From the eggcorn database:

Like wrought » rot and naught » not, this is an eggcorn that works best for those with the cot/caught merger.

Hawk ‘to offer for sale (by calling out in the street)’ and hock ‘to pawn’, though not etymologically related, are semantically close enough to make this a relatively common eggcorn.

Note also that hawk in the sense of ‘cough up phlegm’ (as in hawk a loogie) often appears in the form of hock (see David Wilton’s Wordorigins).

So, you're right to be suspicious. Hock means to pawn, while hawk means to sell. The two homophones are sometimes mistakenly interchanged to give us the eggcorn.

  • Exactly what I was searching for. Thank you so much! :) – Reddast Mar 1 '13 at 15:33

From here:

To sell something which you hope to buy back later because you need money now.

She had to hock her wedding ring.

  • That's true, but the O.P. is asking about street vendors who are hocking [sic] their wares, not people who are hocking something at the pawn shop. (Street vendors don't hope to buy back the things they sell.) – J.R. Mar 1 '13 at 2:39

To 'hawk' your wares is to sell them, and yes that often refers to the people who yell out what they are selling in the street,they are sometimes referred to as 'hawkers'. Still, the word hawk in the form of a verb means to 'sell' or.....(yuk) spit.

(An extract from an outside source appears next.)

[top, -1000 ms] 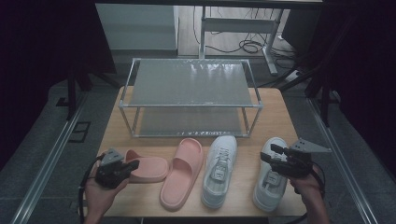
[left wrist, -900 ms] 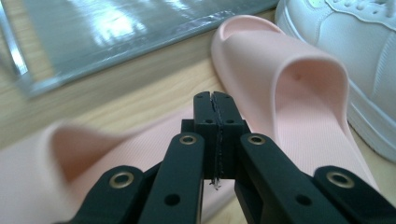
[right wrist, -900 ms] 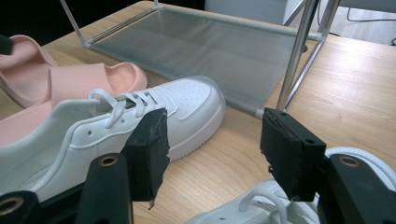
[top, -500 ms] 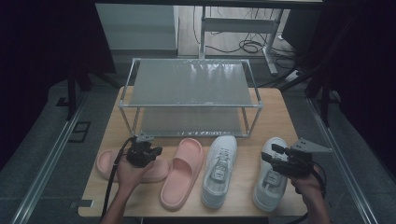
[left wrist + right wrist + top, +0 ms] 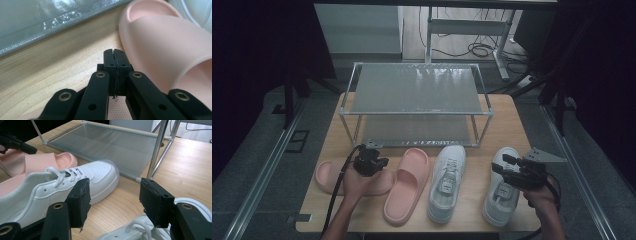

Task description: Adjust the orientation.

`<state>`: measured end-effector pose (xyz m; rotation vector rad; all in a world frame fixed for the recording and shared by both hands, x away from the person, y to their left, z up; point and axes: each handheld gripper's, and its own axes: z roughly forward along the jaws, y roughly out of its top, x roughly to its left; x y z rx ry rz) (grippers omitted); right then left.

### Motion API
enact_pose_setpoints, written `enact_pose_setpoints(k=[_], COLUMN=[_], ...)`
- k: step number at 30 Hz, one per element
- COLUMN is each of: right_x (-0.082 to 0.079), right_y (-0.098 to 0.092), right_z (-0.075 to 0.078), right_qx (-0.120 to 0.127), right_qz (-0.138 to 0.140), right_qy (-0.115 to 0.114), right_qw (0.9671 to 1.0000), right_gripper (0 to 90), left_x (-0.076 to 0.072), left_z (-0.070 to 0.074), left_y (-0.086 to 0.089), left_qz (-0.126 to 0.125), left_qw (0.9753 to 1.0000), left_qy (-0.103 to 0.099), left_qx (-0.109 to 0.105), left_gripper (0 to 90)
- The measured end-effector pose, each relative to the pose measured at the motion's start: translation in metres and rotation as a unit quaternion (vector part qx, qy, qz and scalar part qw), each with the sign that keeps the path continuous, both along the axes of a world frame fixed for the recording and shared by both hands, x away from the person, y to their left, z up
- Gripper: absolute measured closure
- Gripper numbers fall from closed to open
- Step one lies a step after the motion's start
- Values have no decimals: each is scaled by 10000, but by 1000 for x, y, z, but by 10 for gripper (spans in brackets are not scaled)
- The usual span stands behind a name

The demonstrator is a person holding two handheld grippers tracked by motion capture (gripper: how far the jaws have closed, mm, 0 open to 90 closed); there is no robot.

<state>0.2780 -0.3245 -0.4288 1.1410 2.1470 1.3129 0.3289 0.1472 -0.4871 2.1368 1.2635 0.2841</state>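
Four shoes in a row on the table [image 5: 512,107], in front of the rack [image 5: 417,95]. From left: slipper [image 5: 329,175], slipper [image 5: 408,182], sneaker [image 5: 447,182], sneaker [image 5: 501,192].

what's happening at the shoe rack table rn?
A person holds a gripper in each hand. Two pink slides and two white sneakers lie in a row in front of an empty two-tier shoe rack. The left gripper, shut, hovers over the left pink slide. The right gripper, open, hangs over the right white sneaker.
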Motion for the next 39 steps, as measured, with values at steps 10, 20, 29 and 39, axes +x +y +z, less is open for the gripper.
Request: enact_pose_setpoints(k=[10,20,29,39], right_x=[3,3,3,3], right_y=[4,3,2,3], right_z=[-2,-1,-1,-1], right_qx=[-29,-32,-36,-57], right_qz=[46,49,46,48], right_qy=[29,13,21,22], right_qw=[10000,10000,10000,10000], right_gripper=[422,422,422,421], left_x=[6,2,-9,-41], left_z=[-10,-15,-16,-17], left_y=[5,8,12,20], left_qz=[66,63,-45,-204], left_qw=[9996,9992,9990,9989], left_qy=[263,386,449,396], left_qx=[105,5,-59,-152], left_gripper=[900,900,900,900])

To 'hock' is to pawn....yet, if u don't uphold your contract the pawn shop then holds the right to 'hawk' (sell) what you brought to them planning to just 'hock'.

Interestingly, it is not easy to find either 'hawk' or 'hock' (used as we have been discussing) in an English dictionary, although it can be found in what they call 'urban' dictionaries. What seems this odd is that it's been commonly used in English language as far back as the late 1800's.


Oxford English Dictionary defines hawk, trans. verb To carry about from place to place and offer for sale; to cry in the street.

  • 1866 J. E. T. Rogers Hist. Agric. & Prices I. xix. 457 Salt was hawked about by retail dealers.

OED also defines hock as trans. verb To pawn. No entry for alternate spelling of hawk.

  • 1904 G. H. Lorimer Old Gorgon Graham 184 You can hock your overcoat before marriage to buy violets for a girl.